* _YOUR GOAL_:
The lines below should be written out again in full, exactly as they are.

Content starts

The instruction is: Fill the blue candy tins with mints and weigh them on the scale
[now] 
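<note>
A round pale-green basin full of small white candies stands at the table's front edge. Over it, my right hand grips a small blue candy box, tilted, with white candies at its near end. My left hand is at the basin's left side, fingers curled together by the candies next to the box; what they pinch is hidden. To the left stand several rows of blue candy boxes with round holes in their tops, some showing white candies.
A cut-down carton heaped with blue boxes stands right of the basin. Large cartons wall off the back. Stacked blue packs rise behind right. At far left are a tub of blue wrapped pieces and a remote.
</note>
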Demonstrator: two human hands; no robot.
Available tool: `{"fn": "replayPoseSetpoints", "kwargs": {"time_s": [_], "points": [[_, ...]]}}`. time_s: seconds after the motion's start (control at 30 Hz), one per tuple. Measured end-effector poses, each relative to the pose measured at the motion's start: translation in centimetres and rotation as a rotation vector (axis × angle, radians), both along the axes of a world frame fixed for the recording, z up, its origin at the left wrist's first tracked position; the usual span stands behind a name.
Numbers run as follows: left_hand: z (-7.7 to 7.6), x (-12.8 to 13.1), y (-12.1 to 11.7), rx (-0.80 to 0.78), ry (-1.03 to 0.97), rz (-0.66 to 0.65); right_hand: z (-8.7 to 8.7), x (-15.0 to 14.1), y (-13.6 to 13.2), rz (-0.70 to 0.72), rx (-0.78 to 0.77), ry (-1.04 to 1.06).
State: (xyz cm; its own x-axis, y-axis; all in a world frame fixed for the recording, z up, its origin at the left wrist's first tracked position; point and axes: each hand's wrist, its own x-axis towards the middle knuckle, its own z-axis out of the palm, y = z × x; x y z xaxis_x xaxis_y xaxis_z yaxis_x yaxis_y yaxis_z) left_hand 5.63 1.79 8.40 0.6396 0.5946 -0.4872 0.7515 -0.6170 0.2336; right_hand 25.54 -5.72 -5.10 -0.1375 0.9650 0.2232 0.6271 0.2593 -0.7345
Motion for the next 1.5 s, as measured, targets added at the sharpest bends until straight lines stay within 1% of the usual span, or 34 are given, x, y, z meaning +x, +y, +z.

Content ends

* _TASK RESPONSE_:
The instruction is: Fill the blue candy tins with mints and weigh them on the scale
[now] 
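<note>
A round pale-green basin full of small white candies stands at the table's front edge. Over it, my right hand grips a small blue candy box, tilted, with white candies at its near end. My left hand is at the basin's left side, fingers curled together by the candies next to the box; what they pinch is hidden. To the left stand several rows of blue candy boxes with round holes in their tops, some showing white candies.
A cut-down carton heaped with blue boxes stands right of the basin. Large cartons wall off the back. Stacked blue packs rise behind right. At far left are a tub of blue wrapped pieces and a remote.
</note>
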Demonstrator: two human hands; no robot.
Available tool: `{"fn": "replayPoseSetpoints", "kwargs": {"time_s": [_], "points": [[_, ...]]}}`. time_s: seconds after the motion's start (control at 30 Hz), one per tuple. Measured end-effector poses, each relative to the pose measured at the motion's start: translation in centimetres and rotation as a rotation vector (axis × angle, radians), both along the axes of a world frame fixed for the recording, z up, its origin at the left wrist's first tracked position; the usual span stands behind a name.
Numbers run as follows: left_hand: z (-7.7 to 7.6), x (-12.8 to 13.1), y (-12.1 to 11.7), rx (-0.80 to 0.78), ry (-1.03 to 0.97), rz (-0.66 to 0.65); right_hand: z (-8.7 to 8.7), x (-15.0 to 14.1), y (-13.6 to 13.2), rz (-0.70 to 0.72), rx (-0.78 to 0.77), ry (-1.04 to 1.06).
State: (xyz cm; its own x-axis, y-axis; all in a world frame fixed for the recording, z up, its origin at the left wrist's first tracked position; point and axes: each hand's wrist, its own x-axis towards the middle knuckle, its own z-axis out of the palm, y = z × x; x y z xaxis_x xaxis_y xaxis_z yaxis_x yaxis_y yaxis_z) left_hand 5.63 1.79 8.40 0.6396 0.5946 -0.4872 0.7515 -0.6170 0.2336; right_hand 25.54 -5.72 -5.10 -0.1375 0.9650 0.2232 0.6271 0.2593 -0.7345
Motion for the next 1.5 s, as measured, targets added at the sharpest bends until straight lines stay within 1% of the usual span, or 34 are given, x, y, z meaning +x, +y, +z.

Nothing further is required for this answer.